Stored data:
================================
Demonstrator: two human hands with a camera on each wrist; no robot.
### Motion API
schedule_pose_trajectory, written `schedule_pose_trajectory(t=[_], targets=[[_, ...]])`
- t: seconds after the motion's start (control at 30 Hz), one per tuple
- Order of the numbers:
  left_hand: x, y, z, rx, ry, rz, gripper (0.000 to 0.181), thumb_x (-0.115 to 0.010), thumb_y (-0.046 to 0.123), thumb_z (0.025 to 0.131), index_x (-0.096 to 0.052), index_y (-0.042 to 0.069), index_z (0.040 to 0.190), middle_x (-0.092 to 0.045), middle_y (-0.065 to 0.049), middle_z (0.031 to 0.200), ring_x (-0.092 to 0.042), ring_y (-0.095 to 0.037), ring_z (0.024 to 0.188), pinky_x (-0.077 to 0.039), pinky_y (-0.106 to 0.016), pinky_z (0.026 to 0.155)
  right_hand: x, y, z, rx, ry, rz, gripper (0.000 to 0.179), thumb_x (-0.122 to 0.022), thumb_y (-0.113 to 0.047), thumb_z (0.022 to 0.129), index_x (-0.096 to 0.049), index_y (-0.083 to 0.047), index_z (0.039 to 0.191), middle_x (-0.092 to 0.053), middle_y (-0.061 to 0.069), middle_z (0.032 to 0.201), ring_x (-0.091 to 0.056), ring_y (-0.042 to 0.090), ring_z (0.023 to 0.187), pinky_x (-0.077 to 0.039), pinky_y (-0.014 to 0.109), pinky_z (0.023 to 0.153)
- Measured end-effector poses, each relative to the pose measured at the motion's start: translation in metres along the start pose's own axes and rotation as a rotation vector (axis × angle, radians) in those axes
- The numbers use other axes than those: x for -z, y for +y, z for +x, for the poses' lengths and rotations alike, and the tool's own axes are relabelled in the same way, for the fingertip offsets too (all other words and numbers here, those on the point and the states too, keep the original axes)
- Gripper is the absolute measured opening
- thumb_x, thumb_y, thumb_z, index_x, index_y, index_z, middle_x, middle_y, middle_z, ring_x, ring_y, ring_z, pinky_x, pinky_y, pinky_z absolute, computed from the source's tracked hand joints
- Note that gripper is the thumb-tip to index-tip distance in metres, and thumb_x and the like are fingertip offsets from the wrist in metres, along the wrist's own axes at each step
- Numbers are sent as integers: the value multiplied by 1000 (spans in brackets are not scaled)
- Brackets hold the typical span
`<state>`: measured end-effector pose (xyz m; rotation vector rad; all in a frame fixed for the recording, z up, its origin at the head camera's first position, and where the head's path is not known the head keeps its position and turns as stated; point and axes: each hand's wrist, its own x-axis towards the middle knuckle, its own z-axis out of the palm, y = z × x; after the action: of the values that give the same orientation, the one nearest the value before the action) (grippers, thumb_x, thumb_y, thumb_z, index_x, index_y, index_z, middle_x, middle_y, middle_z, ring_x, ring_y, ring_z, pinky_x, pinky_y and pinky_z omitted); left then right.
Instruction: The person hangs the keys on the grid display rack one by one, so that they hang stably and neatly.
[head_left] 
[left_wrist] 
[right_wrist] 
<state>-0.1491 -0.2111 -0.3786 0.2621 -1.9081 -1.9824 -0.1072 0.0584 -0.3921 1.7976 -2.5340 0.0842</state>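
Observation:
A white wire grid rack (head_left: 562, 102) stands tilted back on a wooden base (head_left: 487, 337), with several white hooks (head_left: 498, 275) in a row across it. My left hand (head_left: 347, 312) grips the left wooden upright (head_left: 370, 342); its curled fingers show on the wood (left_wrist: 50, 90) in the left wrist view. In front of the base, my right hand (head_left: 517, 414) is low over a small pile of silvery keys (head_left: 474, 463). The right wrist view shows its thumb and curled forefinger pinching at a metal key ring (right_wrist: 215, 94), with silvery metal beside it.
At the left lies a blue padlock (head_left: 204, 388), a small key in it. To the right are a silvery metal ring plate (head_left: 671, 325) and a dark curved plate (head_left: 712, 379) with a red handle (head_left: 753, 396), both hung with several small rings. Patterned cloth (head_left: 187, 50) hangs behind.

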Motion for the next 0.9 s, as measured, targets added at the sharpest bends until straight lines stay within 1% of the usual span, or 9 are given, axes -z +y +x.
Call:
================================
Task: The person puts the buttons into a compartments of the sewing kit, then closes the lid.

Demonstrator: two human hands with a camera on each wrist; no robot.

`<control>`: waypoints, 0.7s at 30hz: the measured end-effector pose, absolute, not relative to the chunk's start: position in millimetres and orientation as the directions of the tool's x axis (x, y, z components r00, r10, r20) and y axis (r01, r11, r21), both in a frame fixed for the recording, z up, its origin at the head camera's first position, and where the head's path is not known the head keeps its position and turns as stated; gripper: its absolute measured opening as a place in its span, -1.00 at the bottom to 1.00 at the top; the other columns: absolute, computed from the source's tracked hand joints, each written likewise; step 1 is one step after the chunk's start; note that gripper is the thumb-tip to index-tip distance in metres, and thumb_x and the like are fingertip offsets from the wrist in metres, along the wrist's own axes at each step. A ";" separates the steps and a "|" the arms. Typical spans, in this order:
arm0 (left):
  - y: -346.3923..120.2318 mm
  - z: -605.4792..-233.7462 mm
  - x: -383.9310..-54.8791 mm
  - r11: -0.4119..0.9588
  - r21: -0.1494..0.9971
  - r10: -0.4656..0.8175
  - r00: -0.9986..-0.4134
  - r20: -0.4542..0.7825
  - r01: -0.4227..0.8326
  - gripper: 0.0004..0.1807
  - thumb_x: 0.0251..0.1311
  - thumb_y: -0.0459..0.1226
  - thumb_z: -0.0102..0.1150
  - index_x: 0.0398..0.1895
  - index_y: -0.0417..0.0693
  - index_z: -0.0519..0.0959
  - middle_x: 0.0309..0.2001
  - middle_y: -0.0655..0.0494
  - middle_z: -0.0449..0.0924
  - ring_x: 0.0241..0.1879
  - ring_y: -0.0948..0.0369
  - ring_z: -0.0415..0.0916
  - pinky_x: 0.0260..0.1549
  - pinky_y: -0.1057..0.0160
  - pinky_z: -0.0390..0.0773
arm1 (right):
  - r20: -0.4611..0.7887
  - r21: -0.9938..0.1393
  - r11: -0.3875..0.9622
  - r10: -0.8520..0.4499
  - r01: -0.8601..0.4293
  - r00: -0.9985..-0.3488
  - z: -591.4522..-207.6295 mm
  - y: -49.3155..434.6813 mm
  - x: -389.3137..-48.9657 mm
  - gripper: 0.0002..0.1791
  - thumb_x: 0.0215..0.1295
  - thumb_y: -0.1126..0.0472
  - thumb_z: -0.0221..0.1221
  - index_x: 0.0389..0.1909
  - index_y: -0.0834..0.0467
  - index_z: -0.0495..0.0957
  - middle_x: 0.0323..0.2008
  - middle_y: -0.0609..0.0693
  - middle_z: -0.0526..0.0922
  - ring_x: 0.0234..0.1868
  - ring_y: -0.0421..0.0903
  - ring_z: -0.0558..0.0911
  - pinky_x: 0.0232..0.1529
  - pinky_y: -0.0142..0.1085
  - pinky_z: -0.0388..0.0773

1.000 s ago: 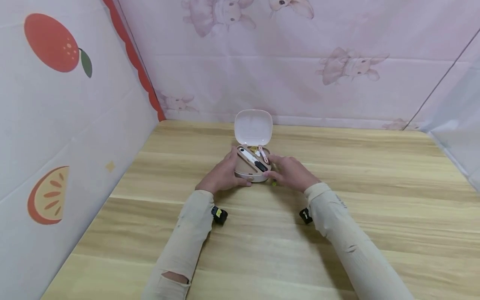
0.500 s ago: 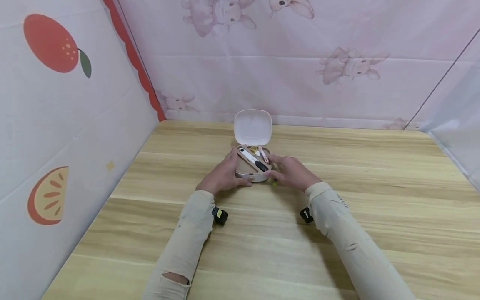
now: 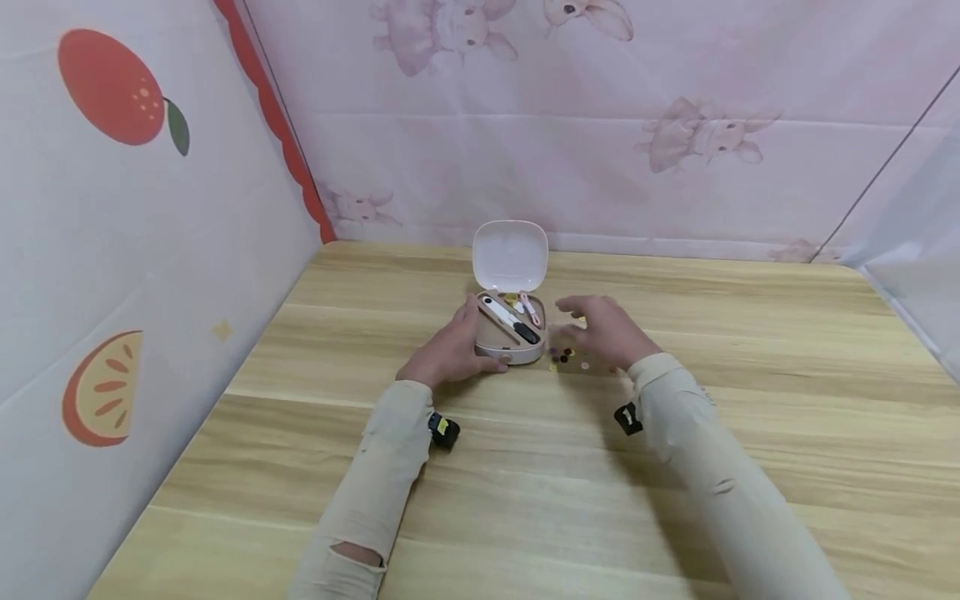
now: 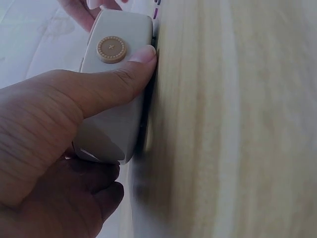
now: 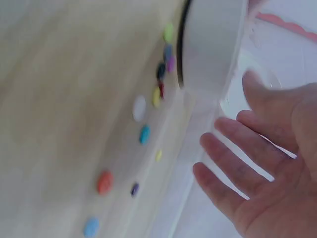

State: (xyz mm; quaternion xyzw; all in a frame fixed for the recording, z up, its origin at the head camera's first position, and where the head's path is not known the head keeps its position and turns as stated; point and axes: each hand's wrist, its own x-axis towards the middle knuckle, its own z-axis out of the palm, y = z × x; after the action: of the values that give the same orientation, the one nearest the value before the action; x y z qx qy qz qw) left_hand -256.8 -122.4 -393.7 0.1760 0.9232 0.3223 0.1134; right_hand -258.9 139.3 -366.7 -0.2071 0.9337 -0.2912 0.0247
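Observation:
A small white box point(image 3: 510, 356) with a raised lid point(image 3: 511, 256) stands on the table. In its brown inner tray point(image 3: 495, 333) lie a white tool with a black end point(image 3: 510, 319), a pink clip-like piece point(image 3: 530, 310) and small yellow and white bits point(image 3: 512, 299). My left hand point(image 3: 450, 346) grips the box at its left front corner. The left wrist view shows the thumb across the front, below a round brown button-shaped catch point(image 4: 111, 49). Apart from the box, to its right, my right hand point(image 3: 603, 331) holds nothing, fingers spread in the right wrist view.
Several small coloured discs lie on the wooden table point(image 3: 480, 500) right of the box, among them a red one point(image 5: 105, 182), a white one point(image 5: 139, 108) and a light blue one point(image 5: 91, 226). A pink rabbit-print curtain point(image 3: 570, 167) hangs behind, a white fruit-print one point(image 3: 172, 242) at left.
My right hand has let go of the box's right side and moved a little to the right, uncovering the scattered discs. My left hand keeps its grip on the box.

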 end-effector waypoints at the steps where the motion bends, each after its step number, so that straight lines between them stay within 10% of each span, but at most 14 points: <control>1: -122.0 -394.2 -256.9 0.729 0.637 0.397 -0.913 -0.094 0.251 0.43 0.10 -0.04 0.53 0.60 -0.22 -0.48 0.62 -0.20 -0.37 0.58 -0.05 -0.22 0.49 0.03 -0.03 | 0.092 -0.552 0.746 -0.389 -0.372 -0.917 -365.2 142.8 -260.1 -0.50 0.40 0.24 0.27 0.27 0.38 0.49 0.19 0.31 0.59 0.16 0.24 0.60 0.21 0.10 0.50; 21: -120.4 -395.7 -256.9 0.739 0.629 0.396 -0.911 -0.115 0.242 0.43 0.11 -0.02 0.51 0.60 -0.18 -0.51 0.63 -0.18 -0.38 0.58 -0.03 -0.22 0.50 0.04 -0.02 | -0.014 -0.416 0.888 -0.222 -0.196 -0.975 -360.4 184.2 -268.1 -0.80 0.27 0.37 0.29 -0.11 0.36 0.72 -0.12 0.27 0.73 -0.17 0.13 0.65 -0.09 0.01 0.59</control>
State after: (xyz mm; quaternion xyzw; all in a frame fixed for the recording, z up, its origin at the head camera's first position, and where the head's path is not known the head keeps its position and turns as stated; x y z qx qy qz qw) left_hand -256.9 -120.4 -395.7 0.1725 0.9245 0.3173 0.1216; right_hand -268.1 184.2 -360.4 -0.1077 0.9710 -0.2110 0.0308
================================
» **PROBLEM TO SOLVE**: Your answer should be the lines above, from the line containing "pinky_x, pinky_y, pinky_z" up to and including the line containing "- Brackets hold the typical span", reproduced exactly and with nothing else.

» **OUTPUT**:
- thumb_x, thumb_y, thumb_z, index_x, index_y, index_z, middle_x, middle_y, middle_z, ring_x, ring_y, ring_z, pinky_x, pinky_y, pinky_z absolute, computed from the source's tracked hand joints
- Note that gripper is the thumb-tip to index-tip distance in metres, and thumb_x and the like are fingertip offsets from the wrist in metres, along the wrist's own axes at each step
- Numbers are sent as integers: the value multiplied by 1000 (spans in brackets are not scaled)
- Brackets hold the typical span

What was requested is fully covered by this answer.